**Task instructions**
Retype, word for word, each line between the lines holding "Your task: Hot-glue" and "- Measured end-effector", inclusive, and leave the rest of the data alone.

**Supplied material**
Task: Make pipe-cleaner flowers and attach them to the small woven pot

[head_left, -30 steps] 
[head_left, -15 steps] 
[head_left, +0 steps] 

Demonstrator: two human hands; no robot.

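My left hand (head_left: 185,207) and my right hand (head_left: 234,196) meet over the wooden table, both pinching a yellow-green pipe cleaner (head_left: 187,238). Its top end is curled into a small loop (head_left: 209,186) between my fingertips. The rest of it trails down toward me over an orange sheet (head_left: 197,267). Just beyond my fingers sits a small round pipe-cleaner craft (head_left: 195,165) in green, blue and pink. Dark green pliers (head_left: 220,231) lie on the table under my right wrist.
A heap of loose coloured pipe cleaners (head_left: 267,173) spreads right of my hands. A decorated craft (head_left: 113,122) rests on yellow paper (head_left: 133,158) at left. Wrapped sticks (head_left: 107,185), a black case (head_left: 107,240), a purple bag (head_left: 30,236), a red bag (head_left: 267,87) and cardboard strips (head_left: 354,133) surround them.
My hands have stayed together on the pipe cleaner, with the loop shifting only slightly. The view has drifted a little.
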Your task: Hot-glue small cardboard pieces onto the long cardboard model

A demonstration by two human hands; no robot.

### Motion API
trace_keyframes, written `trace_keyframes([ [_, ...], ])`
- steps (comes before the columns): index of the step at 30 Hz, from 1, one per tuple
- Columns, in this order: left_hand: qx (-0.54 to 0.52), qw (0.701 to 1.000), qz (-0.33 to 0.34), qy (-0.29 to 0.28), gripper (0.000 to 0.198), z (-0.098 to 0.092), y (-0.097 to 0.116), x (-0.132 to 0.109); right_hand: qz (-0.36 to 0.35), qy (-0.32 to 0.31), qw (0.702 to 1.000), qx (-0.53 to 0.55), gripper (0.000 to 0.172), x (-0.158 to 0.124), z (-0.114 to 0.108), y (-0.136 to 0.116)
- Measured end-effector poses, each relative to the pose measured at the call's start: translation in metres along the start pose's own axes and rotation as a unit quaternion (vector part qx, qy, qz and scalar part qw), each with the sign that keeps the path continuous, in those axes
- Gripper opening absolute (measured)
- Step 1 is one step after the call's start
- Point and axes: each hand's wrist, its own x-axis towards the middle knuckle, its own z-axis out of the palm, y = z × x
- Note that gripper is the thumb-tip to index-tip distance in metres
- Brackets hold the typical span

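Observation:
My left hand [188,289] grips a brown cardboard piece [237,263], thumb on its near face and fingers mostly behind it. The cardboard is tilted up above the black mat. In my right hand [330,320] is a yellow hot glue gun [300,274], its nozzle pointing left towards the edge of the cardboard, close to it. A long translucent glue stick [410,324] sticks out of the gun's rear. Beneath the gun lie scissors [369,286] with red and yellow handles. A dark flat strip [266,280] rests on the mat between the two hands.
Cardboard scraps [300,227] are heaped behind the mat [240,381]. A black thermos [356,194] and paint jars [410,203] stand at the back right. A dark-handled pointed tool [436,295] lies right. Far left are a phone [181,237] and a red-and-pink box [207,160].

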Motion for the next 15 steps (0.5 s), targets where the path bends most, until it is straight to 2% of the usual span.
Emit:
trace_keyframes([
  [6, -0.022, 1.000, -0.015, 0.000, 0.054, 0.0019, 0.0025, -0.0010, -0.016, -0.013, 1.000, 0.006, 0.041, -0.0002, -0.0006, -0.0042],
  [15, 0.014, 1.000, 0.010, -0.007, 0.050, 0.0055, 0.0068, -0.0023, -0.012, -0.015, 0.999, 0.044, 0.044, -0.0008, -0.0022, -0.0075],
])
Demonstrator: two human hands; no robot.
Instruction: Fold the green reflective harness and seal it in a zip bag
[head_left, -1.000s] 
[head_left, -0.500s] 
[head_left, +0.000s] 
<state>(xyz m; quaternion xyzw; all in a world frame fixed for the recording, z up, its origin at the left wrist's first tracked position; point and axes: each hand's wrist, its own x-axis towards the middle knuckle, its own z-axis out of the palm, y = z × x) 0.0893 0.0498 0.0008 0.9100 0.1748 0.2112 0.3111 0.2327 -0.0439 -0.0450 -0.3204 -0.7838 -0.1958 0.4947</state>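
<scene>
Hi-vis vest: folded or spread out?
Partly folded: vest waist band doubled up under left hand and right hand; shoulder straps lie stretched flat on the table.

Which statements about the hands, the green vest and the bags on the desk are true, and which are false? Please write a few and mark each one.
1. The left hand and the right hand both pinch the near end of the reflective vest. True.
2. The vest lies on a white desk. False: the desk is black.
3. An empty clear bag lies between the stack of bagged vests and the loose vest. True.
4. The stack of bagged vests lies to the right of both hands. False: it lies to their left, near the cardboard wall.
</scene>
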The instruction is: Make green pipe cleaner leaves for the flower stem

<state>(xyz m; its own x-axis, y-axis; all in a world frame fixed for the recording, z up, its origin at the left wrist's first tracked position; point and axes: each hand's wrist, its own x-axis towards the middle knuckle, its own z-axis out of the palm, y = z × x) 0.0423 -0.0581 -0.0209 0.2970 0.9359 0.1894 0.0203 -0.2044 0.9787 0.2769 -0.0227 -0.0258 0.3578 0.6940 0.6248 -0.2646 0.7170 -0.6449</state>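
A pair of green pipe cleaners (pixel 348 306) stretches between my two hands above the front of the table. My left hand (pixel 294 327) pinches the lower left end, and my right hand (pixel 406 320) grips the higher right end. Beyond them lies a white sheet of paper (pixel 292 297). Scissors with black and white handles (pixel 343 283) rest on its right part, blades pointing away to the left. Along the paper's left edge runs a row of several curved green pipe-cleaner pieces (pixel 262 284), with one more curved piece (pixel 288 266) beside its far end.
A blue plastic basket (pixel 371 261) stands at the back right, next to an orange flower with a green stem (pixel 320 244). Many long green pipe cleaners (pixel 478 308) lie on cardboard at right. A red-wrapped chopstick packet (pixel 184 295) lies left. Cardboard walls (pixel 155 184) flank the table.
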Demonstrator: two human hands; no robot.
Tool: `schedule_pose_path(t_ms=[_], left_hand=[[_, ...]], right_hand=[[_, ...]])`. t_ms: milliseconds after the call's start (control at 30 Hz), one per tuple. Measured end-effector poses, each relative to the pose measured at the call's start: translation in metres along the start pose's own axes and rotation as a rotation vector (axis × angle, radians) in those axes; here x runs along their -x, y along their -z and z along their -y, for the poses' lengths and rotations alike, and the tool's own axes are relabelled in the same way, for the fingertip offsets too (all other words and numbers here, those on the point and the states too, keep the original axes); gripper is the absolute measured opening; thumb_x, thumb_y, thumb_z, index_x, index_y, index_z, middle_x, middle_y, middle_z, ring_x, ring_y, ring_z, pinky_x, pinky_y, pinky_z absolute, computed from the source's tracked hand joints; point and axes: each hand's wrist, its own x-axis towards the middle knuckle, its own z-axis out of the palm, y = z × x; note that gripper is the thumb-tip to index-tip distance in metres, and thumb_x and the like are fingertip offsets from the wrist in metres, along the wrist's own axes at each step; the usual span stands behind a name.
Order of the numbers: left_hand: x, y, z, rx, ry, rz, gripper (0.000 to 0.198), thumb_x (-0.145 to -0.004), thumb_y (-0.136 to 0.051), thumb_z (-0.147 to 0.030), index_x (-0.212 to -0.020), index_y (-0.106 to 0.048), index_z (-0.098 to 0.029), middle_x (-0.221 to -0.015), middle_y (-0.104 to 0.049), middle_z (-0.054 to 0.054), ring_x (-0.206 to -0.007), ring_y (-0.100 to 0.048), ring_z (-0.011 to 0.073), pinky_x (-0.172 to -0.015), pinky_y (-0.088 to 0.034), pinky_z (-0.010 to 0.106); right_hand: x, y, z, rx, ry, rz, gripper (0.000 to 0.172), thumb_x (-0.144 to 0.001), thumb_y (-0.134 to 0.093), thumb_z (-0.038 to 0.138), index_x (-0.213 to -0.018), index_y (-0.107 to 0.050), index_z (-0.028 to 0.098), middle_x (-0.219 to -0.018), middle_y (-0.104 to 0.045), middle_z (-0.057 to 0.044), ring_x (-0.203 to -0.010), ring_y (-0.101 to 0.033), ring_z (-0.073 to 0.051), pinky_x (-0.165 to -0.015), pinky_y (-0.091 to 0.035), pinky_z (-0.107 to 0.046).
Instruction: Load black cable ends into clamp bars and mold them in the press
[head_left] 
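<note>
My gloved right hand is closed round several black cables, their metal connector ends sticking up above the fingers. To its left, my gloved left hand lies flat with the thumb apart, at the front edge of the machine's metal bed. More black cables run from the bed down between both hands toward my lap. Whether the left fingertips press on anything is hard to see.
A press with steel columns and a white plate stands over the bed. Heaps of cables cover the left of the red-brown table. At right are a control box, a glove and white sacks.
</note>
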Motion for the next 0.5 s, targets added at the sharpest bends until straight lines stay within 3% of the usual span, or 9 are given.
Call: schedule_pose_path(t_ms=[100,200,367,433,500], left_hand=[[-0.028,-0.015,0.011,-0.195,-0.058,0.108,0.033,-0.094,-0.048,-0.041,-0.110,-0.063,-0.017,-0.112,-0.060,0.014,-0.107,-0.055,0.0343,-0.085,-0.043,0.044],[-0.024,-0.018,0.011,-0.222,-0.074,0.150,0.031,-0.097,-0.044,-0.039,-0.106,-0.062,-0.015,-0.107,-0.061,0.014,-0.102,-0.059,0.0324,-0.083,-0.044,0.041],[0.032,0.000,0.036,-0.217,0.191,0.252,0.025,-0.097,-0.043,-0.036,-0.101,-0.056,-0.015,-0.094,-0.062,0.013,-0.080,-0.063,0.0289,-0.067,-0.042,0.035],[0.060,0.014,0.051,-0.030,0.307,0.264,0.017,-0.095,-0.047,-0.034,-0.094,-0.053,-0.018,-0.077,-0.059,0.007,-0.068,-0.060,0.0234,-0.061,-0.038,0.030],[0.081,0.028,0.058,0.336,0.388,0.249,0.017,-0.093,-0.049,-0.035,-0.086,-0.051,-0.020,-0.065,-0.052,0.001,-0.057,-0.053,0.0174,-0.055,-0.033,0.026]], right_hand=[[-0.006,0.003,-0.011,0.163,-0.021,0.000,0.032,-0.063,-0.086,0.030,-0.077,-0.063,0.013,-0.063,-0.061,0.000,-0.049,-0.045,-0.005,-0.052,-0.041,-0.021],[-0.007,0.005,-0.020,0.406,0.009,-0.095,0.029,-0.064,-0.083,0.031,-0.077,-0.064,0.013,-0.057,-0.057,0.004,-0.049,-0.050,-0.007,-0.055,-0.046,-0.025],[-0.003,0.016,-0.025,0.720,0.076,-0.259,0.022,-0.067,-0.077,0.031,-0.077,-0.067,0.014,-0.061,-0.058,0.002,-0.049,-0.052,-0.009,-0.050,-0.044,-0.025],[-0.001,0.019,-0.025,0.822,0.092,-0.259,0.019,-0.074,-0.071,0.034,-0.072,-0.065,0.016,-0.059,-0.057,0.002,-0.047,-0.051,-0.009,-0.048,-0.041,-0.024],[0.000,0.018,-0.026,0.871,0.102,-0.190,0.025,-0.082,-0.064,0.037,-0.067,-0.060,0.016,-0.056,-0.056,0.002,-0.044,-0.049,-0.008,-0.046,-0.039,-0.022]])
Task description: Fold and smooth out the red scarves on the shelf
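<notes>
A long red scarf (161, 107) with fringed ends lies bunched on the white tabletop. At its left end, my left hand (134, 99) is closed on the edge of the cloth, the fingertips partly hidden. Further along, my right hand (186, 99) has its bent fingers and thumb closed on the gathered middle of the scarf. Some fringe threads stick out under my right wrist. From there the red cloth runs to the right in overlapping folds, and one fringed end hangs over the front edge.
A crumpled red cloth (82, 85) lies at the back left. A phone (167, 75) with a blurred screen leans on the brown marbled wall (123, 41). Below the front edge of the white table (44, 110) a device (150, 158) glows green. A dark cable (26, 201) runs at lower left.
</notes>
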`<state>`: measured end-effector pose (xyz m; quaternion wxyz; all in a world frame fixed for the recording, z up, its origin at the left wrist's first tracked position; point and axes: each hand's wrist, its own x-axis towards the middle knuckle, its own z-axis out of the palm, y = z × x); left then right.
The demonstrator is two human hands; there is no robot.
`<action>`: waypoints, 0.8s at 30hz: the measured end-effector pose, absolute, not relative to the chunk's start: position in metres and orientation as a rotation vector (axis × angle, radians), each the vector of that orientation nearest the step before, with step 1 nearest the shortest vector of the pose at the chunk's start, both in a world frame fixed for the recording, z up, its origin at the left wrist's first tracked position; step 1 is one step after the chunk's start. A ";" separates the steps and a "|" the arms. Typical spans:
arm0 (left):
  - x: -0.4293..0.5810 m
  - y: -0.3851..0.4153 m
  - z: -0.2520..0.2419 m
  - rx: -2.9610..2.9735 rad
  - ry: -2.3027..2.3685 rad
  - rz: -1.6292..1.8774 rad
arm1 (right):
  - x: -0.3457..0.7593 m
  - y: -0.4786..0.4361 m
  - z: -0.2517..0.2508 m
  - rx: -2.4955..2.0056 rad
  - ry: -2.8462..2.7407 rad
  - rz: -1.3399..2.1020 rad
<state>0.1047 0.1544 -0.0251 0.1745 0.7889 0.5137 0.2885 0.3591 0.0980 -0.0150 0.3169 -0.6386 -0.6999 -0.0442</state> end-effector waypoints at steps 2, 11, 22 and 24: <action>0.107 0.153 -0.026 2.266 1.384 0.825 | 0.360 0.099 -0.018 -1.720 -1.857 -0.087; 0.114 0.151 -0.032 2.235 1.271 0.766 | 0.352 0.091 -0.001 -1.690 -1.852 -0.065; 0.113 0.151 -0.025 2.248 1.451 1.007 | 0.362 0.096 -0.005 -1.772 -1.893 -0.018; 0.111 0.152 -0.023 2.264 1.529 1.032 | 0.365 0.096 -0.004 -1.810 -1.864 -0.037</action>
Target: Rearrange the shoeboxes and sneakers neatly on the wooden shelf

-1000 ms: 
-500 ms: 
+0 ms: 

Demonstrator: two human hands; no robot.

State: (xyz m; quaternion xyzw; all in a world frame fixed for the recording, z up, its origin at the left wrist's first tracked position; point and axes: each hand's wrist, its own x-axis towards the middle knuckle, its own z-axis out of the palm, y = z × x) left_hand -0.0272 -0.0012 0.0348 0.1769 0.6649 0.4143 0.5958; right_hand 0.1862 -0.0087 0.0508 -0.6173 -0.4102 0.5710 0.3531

**Answer space**
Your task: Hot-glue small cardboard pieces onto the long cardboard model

A demonstration by two human hands; no robot.

### Motion API
trace_keyframes, written `trace_keyframes([ [_, ...], ])`
- steps (comes before the columns): index of the step at 30 Hz, from 1, one per tuple
- Columns, in this order: left_hand: qx (-0.54 to 0.52), qw (0.701 to 1.000), qz (-0.33 to 0.34), qy (-0.29 to 0.28), gripper (0.000 to 0.198), z (-0.098 to 0.092), y (-0.097 to 0.116), x (-0.132 to 0.109); right_hand: qz (-0.36 to 0.35), qy (-0.32 to 0.31), qw (0.702 to 1.000), qx (-0.53 to 0.55), gripper (0.000 to 0.172), x (-0.158 to 0.124), z (-0.114 to 0.108), y (-0.136 to 0.116)
- Measured end-effector poses, each relative to the pose measured at the call's start: translation in metres along the start pose's own axes and rotation as a unit quaternion (vector part qx, qy, qz and scalar part qw), each with the sign that keeps the path continuous, in those axes

Work on this exercise has been finished.